Last but one: such is Prague’s position in terms of occupancy rates in the hotels that were open last year in a ranking of 35 metropolises across Europe. Whereas the European average according to STR data exceeded 43%, only 26% of hotel capacity that was operational in Prague was occupied. This represents a 26% improvement over the previous years, with last year’s revenue per available room (RevPAR) growing by 36% in year-on-year terms. Still, this is just one-fourth of the figure for the pre-crisis year 2019, and occupancy rate is at one-third. Despite that, hotel operators are still highly interested in Prague – it is the most attractive city for them across the CEE region. They believe in the local hospitality market’s long-term performance potential beyond the short-term pandemic fluctuation. Due to a shortage of hotels for sale, not many transactions take place; nor is there any large-scale construction in the pipeline. New hotels will open mainly in the luxury segment. Major players expect the sector to recover completely in 2024.

With an occupancy rate of almost 80%, Prague was the fifth best in Europe in the pre-crisis year 2019. The restrictions brought by the coronavirus crisis hit the city hard, however: with 21%, Prague ended up at the bottom the year before last, and just one spot higher with 26% last year. Only Bratislava fared worse last year with 22%. Christmas and the New Year’s Eve season did not buck last year’s trend: though the occupancy rate in Prague was 29% in December, more than 3.5 times higher than in December 2020, and RevPAR was almost six times higher, both figures were about one-third of those in December 2019.
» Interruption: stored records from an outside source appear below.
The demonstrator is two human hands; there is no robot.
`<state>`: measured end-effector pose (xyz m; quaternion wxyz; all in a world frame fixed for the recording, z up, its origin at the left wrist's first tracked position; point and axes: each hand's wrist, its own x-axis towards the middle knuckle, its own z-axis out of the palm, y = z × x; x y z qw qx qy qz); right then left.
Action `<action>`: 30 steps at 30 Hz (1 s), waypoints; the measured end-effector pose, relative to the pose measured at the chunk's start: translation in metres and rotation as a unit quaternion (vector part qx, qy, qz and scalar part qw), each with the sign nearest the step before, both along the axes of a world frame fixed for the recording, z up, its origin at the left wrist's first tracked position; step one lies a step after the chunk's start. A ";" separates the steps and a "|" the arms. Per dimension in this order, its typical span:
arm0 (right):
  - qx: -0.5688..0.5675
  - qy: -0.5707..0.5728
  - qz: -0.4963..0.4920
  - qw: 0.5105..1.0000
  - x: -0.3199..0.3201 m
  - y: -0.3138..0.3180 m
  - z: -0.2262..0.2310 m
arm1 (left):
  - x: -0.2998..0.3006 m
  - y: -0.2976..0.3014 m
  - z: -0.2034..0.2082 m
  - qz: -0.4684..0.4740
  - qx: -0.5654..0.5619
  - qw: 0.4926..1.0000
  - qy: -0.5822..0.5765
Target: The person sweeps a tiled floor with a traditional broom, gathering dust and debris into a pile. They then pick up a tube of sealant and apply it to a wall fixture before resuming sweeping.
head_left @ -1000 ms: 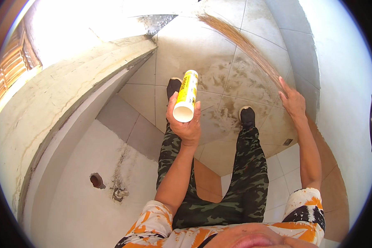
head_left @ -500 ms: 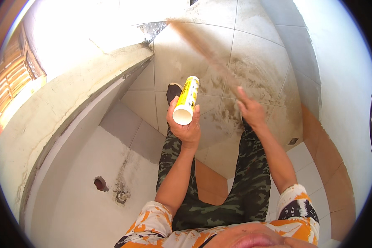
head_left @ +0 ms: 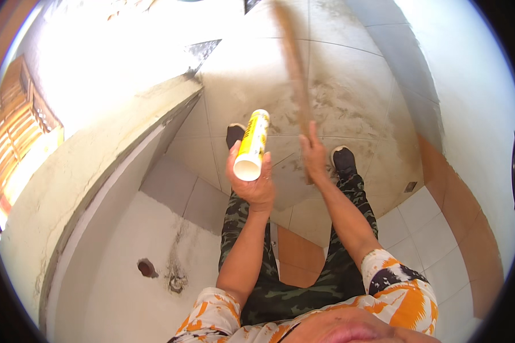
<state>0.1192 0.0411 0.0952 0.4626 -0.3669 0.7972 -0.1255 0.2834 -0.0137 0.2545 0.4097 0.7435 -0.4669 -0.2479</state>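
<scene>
We see the left hand clamped around a yellow-and-white plastic tube, held upright above the camouflage-trousered legs. The right hand is closed on a blurred brown broom of bundled fibres, which stretches over the dusty pale floor tiles ahead of two black shoes.

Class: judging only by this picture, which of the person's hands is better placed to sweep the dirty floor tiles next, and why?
Probably the right hand: it grips the broom over the floor. The left hand holds a yellow tube.
</scene>
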 end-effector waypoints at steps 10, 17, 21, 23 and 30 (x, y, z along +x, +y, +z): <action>-0.052 -0.008 -0.227 0.972 -0.058 -0.043 -0.099 | -0.006 0.001 -0.011 0.003 -0.026 0.996 0.081; 0.091 -0.014 -0.421 0.902 -0.052 0.082 0.045 | -0.014 -0.005 -0.012 0.006 -0.031 0.991 0.128; 0.049 -0.097 -0.374 0.921 0.003 0.048 0.080 | -0.007 -0.010 -0.010 -0.028 -0.039 0.998 0.035; 0.017 -0.106 -0.303 0.947 0.041 0.012 0.053 | -0.003 -0.011 -0.010 -0.026 -0.016 0.999 -0.031; 0.079 -0.047 -0.257 0.962 0.017 0.008 -0.061 | -0.011 -0.009 -0.019 -0.015 -0.025 0.998 0.054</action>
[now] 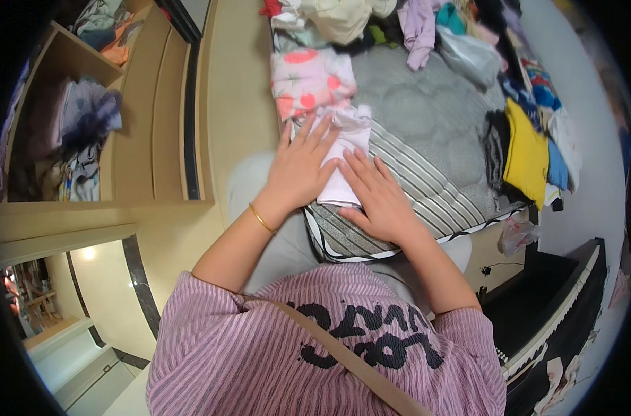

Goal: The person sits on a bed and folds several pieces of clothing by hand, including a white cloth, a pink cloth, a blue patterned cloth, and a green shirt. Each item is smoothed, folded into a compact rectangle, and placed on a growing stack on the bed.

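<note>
A pale pink folded garment (341, 182) lies at the near left corner of the striped grey mattress (426, 173). My left hand (301, 163) rests flat on its left side, fingers stretched out and pointing away from me. Over its right side lies my right hand (378, 197), palm down, with the fingers slightly spread. Neither hand grips anything. Just beyond the garment sits a folded pink and white cloth with red fruit shapes (312, 80). Part of the pale garment is hidden under my hands.
Heaped clothes (343, 21) cover the mattress's far end. Along the right edge stand folded garments, among them a yellow one (525, 152). A clear plastic bag (518, 236) is near the right corner. An open wooden wardrobe (139, 118) with clothes stands at left.
</note>
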A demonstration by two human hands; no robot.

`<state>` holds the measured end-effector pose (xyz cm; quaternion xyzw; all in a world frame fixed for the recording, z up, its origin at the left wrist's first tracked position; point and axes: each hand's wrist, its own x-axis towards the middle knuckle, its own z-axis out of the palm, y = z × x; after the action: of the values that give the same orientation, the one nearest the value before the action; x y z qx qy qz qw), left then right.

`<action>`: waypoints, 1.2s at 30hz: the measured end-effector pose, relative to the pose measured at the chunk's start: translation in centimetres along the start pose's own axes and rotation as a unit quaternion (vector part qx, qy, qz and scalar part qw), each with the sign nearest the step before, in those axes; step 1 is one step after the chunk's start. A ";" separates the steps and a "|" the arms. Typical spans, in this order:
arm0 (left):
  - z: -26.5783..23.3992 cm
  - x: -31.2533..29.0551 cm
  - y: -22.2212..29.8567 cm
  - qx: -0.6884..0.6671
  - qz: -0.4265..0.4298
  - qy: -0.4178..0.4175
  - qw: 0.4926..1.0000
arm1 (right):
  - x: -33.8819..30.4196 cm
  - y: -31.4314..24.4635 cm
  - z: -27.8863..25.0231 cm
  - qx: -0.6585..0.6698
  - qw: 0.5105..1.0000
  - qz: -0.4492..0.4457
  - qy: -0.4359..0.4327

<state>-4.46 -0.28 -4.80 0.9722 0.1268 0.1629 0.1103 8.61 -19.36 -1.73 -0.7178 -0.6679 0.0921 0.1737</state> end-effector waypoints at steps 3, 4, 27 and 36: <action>0.3 0.8 -0.6 0.033 -0.055 0.012 0.998 | -0.9 0.4 -1.5 0.020 0.998 -0.037 -0.050; 0.3 0.8 -0.7 0.031 -0.054 0.016 0.998 | -1.0 0.6 -1.4 0.028 0.998 -0.047 -0.029; 1.8 0.3 2.8 -0.211 -0.194 0.148 0.947 | 3.1 1.4 4.0 0.076 0.908 0.322 0.258; 0.7 0.7 4.0 -0.022 -0.147 0.037 0.988 | 3.3 2.1 5.0 0.073 0.905 0.322 0.267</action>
<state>-2.77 -3.97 -4.20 0.9337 0.2687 0.1836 0.1494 9.07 -15.59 -6.82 -0.8772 -0.3203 -0.0036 0.3577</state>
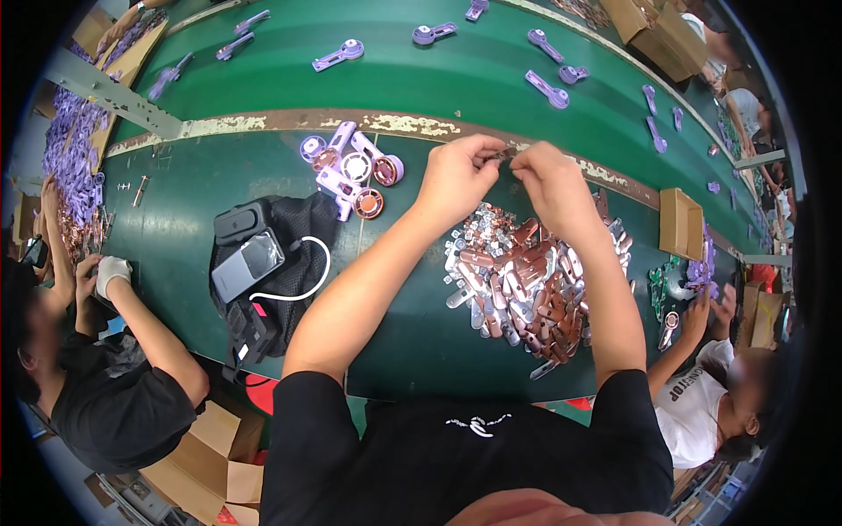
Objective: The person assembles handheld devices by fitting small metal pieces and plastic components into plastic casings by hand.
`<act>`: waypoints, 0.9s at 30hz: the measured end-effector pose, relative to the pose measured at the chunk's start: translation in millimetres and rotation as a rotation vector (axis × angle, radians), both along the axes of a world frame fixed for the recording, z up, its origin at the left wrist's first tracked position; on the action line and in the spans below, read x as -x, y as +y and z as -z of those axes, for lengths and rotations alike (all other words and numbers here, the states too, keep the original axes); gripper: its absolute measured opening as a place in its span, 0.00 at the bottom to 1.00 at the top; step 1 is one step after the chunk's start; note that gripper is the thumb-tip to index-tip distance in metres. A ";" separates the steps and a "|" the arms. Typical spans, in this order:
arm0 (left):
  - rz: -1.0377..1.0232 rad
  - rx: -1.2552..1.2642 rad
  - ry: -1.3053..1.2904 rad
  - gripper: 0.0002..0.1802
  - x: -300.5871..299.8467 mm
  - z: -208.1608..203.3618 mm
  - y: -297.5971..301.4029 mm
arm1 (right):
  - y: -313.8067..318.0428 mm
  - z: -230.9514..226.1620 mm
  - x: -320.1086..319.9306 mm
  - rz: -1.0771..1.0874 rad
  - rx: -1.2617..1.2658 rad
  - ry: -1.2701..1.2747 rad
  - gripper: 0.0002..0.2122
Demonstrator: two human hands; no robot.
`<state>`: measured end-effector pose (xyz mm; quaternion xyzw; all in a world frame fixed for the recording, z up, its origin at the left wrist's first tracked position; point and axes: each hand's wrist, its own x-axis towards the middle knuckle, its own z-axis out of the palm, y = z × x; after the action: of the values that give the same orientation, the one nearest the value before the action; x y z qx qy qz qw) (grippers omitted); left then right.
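Both arms reach forward, and the hands meet near the back edge of the green table (386, 351). My left hand (460, 174) is pinched closed, fingertips almost touching those of my right hand (551, 180), also pinched closed. A small dark piece (503, 154) shows between the fingertips; its kind is too small to make out. Below the hands lies a heap of shiny copper and silver elongated parts (517, 289), with small clear and copper bits (487, 230) at its upper left. Left of my left hand sits a cluster of purple-and-white handheld fan parts (351, 167) with copper rings.
Beyond a worn rail (307, 120) runs a green conveyor belt (263, 79) with scattered purple parts (548, 90). A phone (248, 266), black bag (298, 223) and white cable (326, 272) lie left. A small cardboard box (681, 223) stands right. Co-workers sit on both sides.
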<state>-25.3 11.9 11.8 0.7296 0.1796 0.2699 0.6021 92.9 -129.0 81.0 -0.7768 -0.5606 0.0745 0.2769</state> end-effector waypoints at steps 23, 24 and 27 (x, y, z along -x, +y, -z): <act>0.279 0.094 0.125 0.10 6.2 -15.7 1.3 | 21.2 -49.2 -15.8 -0.252 0.225 -0.106 0.05; 0.286 0.083 0.137 0.10 6.6 -16.1 1.0 | 22.2 -47.8 -16.0 -0.250 0.223 -0.103 0.05; 0.319 0.097 0.133 0.09 6.3 -14.9 1.5 | 24.8 -45.2 -14.3 -0.331 0.250 -0.332 0.05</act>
<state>-31.6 13.4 26.6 0.7352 0.1138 0.1131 0.6586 107.3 -104.2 126.2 -0.7044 -0.7042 0.0591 0.0670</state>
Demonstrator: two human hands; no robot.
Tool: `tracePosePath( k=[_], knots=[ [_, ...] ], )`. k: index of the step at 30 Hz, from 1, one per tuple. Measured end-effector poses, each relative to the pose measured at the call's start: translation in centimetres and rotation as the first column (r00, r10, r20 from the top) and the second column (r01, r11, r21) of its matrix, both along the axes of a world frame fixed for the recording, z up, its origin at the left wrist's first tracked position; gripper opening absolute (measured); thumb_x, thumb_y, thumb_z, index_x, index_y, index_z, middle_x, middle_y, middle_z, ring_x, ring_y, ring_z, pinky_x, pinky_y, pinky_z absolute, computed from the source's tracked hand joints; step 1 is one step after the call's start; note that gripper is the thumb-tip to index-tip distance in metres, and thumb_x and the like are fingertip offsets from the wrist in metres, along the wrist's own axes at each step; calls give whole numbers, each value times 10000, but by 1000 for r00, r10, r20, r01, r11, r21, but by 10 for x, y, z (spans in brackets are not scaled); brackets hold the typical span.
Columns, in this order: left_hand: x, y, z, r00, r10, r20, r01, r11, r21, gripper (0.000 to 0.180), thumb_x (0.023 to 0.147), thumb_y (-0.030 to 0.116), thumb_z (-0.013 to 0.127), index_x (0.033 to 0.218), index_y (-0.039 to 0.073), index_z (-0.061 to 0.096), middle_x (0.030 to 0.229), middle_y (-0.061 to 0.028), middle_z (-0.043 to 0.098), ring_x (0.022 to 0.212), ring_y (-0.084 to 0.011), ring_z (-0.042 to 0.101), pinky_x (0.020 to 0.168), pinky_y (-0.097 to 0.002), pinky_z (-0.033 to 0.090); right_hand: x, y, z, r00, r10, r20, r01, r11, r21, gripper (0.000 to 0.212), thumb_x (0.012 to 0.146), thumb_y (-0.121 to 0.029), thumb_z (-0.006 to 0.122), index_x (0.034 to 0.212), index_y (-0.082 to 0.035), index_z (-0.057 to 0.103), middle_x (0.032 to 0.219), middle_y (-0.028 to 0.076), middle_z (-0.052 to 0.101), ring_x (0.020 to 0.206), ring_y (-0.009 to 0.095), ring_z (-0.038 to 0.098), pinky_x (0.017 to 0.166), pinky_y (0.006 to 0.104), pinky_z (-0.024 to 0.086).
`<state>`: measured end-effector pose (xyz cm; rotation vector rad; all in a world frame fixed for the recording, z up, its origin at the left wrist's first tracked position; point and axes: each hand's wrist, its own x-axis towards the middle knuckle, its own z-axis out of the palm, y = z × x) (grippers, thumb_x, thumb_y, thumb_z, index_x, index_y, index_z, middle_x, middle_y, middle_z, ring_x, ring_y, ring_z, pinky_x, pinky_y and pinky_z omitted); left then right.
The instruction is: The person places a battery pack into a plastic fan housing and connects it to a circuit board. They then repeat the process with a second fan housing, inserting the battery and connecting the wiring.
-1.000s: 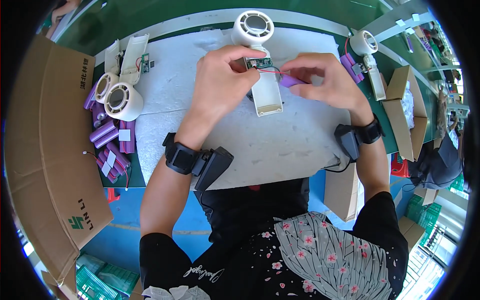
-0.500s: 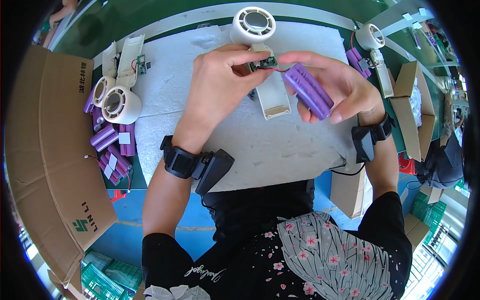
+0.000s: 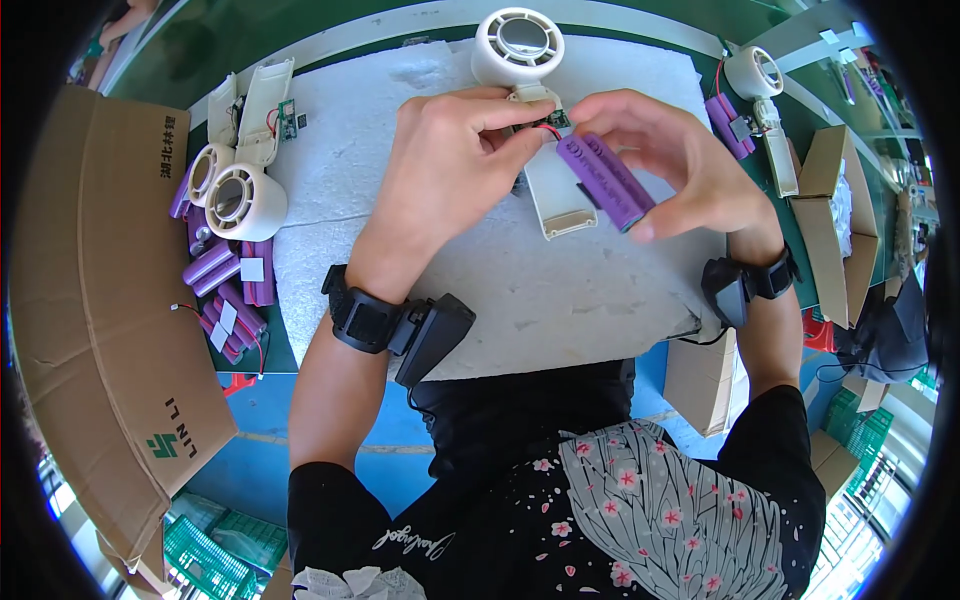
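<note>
Your left hand (image 3: 440, 165) is closed on the far part of an open cream handle (image 3: 562, 195), its thumb and index tips right beside a small green circuit board (image 3: 560, 119); whether they also pinch the red wire (image 3: 550, 130) there, you cannot tell. Your right hand (image 3: 705, 175) grasps a purple battery pack (image 3: 605, 182), its thumb at the pack's near right end and its fingers curled behind the far side. The pack is tilted over the right side of the handle, its far end close to the board and the red wire. The handle's hollow side faces up, and its round fan head (image 3: 518, 45) sits at the far end, on the far edge of a white foam sheet (image 3: 480, 300). You wear a black strapped device on each wrist. On the left side of the green table lie two more cream fan heads (image 3: 245, 202), with open shells (image 3: 264, 105) beyond them and several purple packs (image 3: 212, 268) nearer you; a tall cardboard box (image 3: 110, 290) stands at the far left. On the right, another fan (image 3: 752, 72) lies open, a purple pack (image 3: 730, 125) just left of its handle, and a smaller open carton (image 3: 818, 215) stands nearer you.
</note>
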<state>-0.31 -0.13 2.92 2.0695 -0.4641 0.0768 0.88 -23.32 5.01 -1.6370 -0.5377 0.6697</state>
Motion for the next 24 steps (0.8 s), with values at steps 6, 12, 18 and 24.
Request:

Moscow is at the opposite end of last year’s European open hotel occupancy rate chart with 59 per cent, and Istanbul, Edinburgh and Manchester all scored more than 50%. The same four cities also ruled the chart in December 2021, all exceeding 60% rate of occupancy.

David Nath, Partner and Head of Central & Eastern European Hospitality Team, Cushman & Wakefield: “Prague is still suffering strongly from anti-pandemic restrictions, with not all of the flights having been renewed yet. Compared with other countries such as Poland, international tourists are essential for and dominate the Czech market, but they are still absent. In addition, our country did not host any major events last year such as the EURO Football Championship in Budapest, for example.”

 

Improvement: the latter half of the year and holiday resorts

October and August were last year’s most successful months in Prague (with occupancy rates of 50% and 44%, respectively). During these, Prague quickly outperformed many international destinations.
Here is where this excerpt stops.